The lack of data democratization and information leakage from trained models hinder the development and acceptance of robust deep learning-based healthcare solutions. This paper argues that irreversible data encoding can provide an effective solution to achieve data democratization without violating the privacy constraints imposed on healthcare data and clinical models.

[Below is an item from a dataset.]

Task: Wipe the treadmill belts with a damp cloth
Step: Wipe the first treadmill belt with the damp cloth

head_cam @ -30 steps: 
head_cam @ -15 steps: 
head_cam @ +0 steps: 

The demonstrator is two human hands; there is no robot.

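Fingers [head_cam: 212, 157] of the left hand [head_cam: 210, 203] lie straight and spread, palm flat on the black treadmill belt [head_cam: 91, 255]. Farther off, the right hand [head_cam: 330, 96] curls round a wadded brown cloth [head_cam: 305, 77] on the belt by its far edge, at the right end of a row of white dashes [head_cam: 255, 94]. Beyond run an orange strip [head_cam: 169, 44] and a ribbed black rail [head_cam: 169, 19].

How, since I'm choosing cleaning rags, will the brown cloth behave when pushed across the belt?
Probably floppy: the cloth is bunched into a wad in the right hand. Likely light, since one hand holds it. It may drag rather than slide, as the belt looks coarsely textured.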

An ideal encoding framework transforms the data into a new space where it is imperceptible to a manual or computational inspection. However, encoded data should preserve the semantics of the original data such that deep learning models can be trained effectively. This paper hypothesizes the characteristics of the desired encoding framework and then exploits random projections and random quantum encoding to realize this framework for dense and longitudinal or time-series data. Experimental evaluation highlights that models trained on encoded time-series data effectively uphold the information bottleneck principle and hence, exhibit lesser information leakage from trained models.